The taxpayers sold their house and its contents for $7,150,000. One of the sale’s documents set aside $400,000 from the purchase price and specified that sales commissions were not to be paid on that amount. The $400,000 was listed as “paid for furniture.” However, when calculating their gain on the sale of the residence, the taxpayers used a selling price of $6,750,000 and had factored in the basis of their personal property, which deflated the gain reported. The taxpayers’ many arguments all fell flat: They argued the FTB undervalued the personal property and, as support, presented several home sales in their area. However, these were sales of homes that did not include furnishings. They also argued that because of the quick turnaround on the sale, they did not have time to create an inventory or attribute value to the items. The FTB’s argument was that the taxpayers had isolated the real property when reporting gain realized, but combined the basis of the real property and personal property when reporting their basis. The FTB looked at the way the sale was reported and noted that the taxpayers had reported a sale price of $6,750,000 listed on their Schedule D and on their 1099-S, neither of which is used to report sales of personal property, only real property. The FTB concluded that its recomputation of basis excluding the personal property basis was correct.
The backstory is the real story
After reading a case document, most of the time the very next thing to do is an online search of the taxpayer. This is where we find out things like the taxpayer is a famous actor using his given name on the case document (Giovanni Ribisi) or that the perpetrator of a stolen tax refund is a second-level LinkedIn connection (Stephen McDow).
Once again, the internet did not disappoint. When we searched the taxpayers’ names, the second hit was a story about their purchase of the Los Tiempos mansion, formerly owned by iconic Los Angeles Times publisher Norman Chandler. To buy Los Tiempos, the taxpayers had sold their more modest mansion in the 2007 whirlwind deal that included their furnishings, at the height of the housing bubble. The buyers? Britney Spears and Kevin Federline.

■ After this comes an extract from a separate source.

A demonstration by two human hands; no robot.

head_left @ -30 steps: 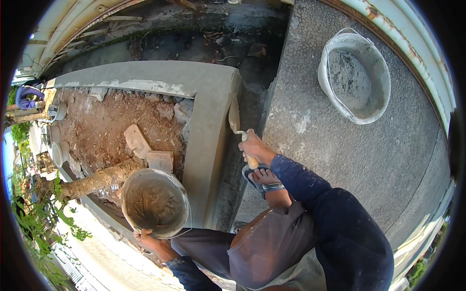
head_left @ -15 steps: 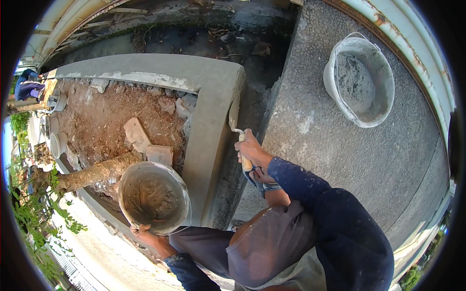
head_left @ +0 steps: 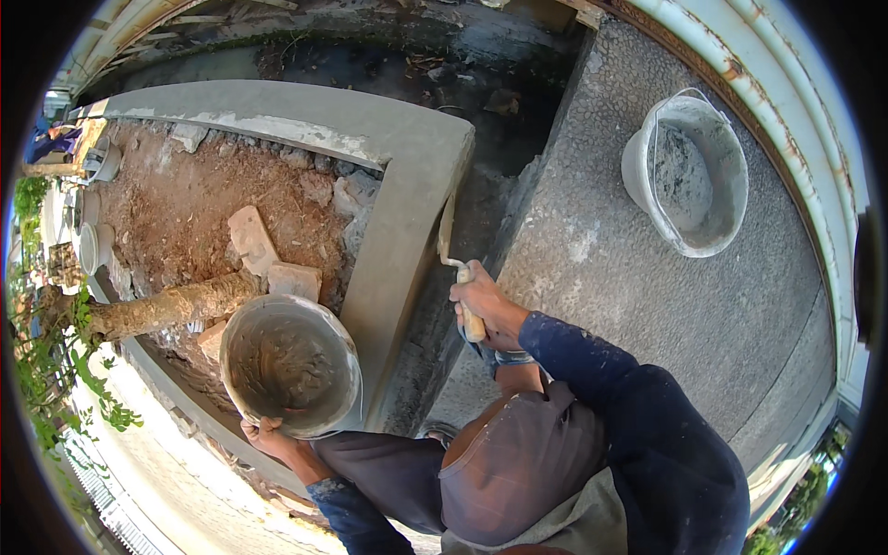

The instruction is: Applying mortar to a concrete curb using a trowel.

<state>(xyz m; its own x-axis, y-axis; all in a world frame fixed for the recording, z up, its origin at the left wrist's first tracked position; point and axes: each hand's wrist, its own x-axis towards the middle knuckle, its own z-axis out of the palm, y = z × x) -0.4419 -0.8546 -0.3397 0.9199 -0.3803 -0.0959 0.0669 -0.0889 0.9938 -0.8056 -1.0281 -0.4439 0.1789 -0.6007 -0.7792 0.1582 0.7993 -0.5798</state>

In making their arguments to the Board regarding the valuation of their 2007 sale, the taxpayers questioned the FTB’s motive in going after them, saying they were unable to pay the extra tax and alluding to a fraud scheme that wiped out their finances. That fraud scheme was the purchase of Los Tiempos. It allegedly had been restored by the previous owner, an interior designer, but upon moving in, the taxpayers discovered black mold, faulty electrical wiring, and sewage leaks under the house. They sued the sellers, their brokers, and the contractors who had done work on the house.

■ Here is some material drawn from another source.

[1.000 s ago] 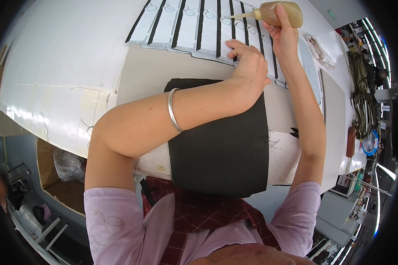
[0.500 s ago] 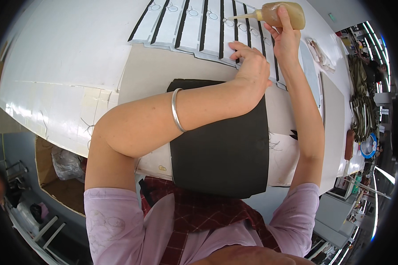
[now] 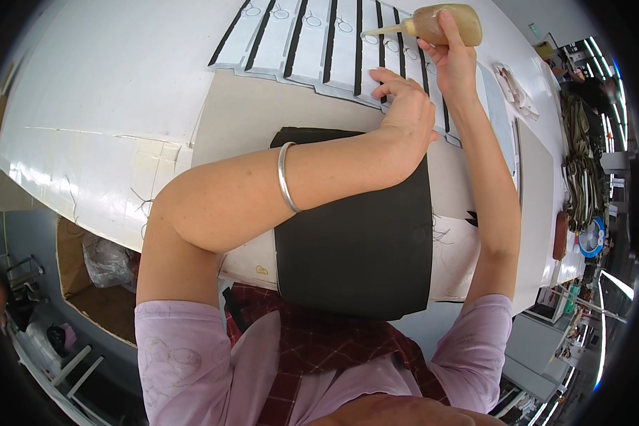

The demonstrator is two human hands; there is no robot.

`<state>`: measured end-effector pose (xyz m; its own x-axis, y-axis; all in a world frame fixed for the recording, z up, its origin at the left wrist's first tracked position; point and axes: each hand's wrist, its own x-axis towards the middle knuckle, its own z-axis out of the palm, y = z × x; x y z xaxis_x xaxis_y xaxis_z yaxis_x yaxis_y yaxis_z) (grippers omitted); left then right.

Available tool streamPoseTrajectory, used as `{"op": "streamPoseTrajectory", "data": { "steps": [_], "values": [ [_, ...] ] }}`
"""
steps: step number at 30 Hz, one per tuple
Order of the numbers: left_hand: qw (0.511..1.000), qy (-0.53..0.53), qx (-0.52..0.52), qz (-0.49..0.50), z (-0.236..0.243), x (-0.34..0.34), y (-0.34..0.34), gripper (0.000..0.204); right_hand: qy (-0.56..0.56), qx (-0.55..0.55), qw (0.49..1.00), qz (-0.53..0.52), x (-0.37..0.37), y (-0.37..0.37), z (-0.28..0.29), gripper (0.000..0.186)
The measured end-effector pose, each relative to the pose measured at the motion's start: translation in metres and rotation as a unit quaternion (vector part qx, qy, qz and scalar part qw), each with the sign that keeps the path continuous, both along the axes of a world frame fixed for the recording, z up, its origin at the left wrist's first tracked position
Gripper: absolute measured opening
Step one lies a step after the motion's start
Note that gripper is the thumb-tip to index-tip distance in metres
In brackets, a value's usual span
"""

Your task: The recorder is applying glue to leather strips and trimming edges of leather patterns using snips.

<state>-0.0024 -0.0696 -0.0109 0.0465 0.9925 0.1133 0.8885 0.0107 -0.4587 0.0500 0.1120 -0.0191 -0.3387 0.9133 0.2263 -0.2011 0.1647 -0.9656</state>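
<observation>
- Amber and translucent: held a squeeze bottle [image 3: 467, 27] in the right grip [image 3: 456, 64], wrapped round the body with the thumb on the near side.
- Tipped it nearly level above the work, with the thin nozzle [image 3: 387, 30] pointing left at a ring [image 3: 369, 40] on one of the pale pieces [image 3: 311, 55]; could not tell touching from a slight gap.
- Laid the left grip [image 3: 408, 106] at the near end of the row, with fingers loosely bent and parted and nothing visible held between them.
- Had the pieces lying side by side, with black strips [image 3: 330, 42] between them, partly over a grey board [image 3: 263, 106] on the white surface [image 3: 85, 85].
- Reached the left forearm [image 3: 341, 167] across a black board [image 3: 355, 248], set close to the body and overhanging the near edge.
- Wore a silver bangle [image 3: 285, 177], lilac sleeves [image 3: 181, 334] and a dark red checked apron [image 3: 305, 348].
- Had loose threads [image 3: 440, 228] between the black board and the right forearm [image 3: 497, 184].
- Showed a cardboard box [image 3: 78, 287] with clear plastic [image 3: 106, 263] inside, lower left; olive cloth [image 3: 581, 174] and a blue fan [image 3: 591, 238], far right.
</observation>
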Motion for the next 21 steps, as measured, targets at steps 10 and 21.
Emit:
{"op": "streamPoseTrajectory", "data": {
  "steps": [10,21],
  "values": [
    [1.000,0.015,-0.007,0.002,-0.001,0.001,-0.001,0.077,0.054,-0.027,0.997,0.046,-0.017,0.005,0.003,0.046],
    [1.000,0.023,-0.007,0.006,-0.001,0.002,-0.001,0.074,-0.004,0.005,1.000,-0.008,-0.050,-0.034,0.011,0.042]
  ]
}}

They then spent almost $3 million on repairs, necessitating selling off family heirlooms and raiding their son’s trust fund. At one point, the taxpayers hooked up with the reality show “Flipping Out” to do some of the repair work, and in true reality TV style, that relationship ended spectacularly when the taxpayer-wife got into a screaming match with the show host. You know what they say: May you live in interesting tiempos.